Although the records contain pictures, only their text should be repeated, exactly as it stands.

(Stored dataset items)
-- Opening Marker --

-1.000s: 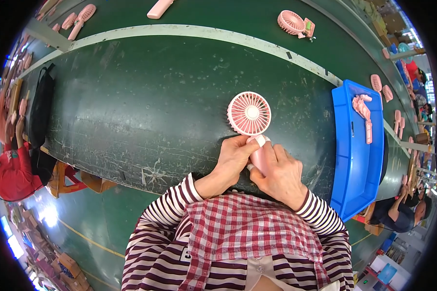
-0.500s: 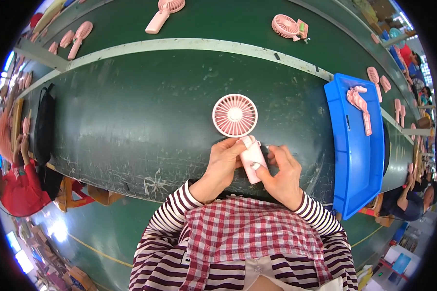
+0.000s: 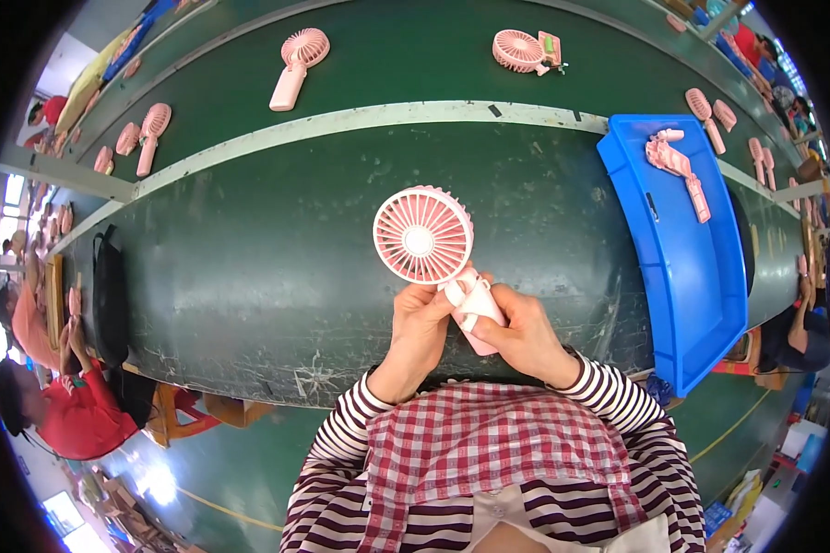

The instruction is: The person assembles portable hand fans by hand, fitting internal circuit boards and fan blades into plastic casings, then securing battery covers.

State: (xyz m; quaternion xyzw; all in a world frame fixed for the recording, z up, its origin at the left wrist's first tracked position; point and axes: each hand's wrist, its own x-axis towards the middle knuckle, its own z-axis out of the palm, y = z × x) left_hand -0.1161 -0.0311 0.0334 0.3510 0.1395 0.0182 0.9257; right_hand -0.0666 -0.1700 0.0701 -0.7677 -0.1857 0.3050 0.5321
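Both hands are wrapped around the handle of a pink plastic handheld fan point(image 3: 426, 238): left hand point(image 3: 421, 324) and right hand point(image 3: 524, 334), above the dark green counter point(image 3: 249, 258).

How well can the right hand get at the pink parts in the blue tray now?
Probably yes: the blue tray lies just right of the right hand with bare table between, but that hand must first release the pink fan.
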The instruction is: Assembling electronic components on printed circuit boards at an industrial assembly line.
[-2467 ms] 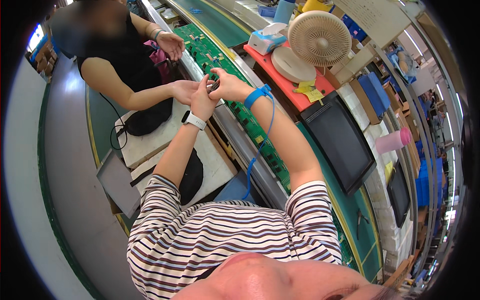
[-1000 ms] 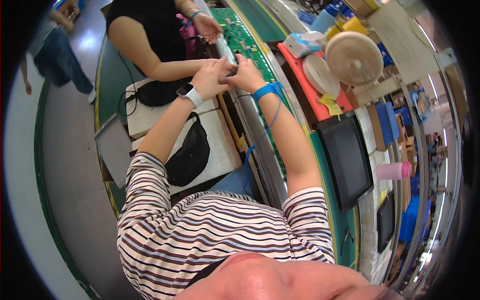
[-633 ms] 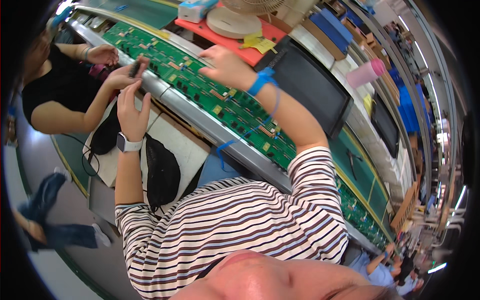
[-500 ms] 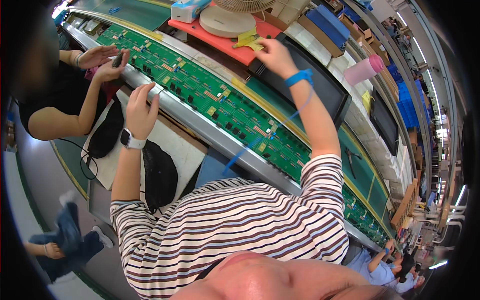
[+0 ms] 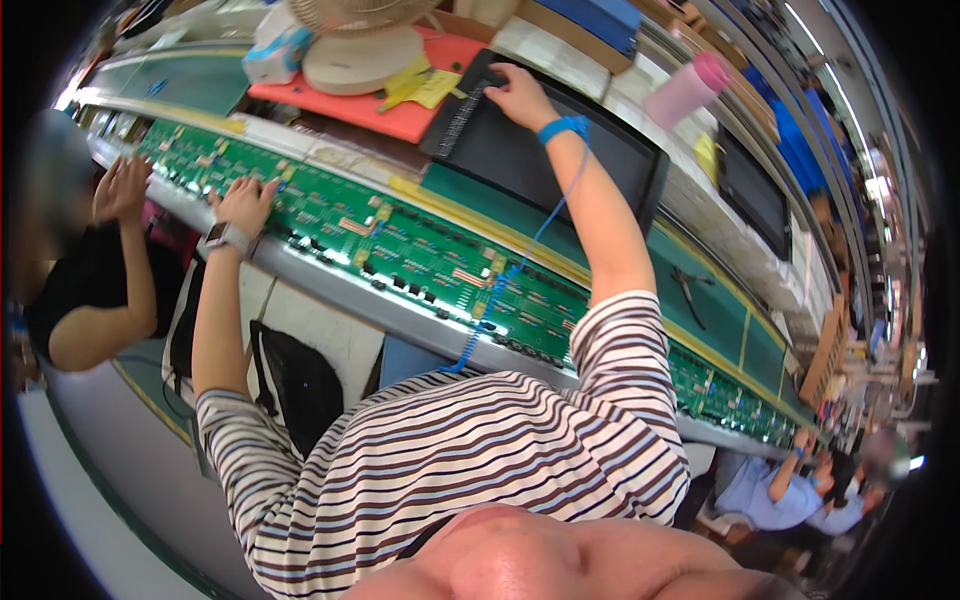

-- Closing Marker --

RESULT FOR THIS TASK:
-1.000s: 
-0.500s: 
+0.000s: 

The instruction is: The person assembles portable hand fans by hand, fitting internal circuit boards and fan blades into plastic casings, then securing battery covers.

State: (xyz m; quaternion xyzw; all in a world frame fixed for the recording, z up, its origin at the left wrist's first tracked position; point and axes: each hand's wrist, its own x-axis towards the middle knuckle, its own z-axis out of the palm, y = z × x) left_hand -0.1161 -0.0311 0.0334 0.3510 0.1395 0.0182 0.9257; right_hand -0.0666 -0.1700 0.0701 -0.7677 -0.1857 0.3050 0.5321
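Both hands are wrapped around the handle of a pink plastic handheld fan point(image 3: 426, 238): left hand point(image 3: 421, 324) and right hand point(image 3: 524, 334), above the dark green counter point(image 3: 249, 258).

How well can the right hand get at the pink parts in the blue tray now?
Probably yes: the blue tray lies just right of the right hand with bare table between, but that hand must first release the pink fan.
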The instruction is: Assembling electronic components on printed circuit boards at an industrial assembly line.
[-2467 ms] 
[-1000 ms] 
[-633 ms] 
[-500 ms] 
[+0 ms] 

Now the exercise is finished.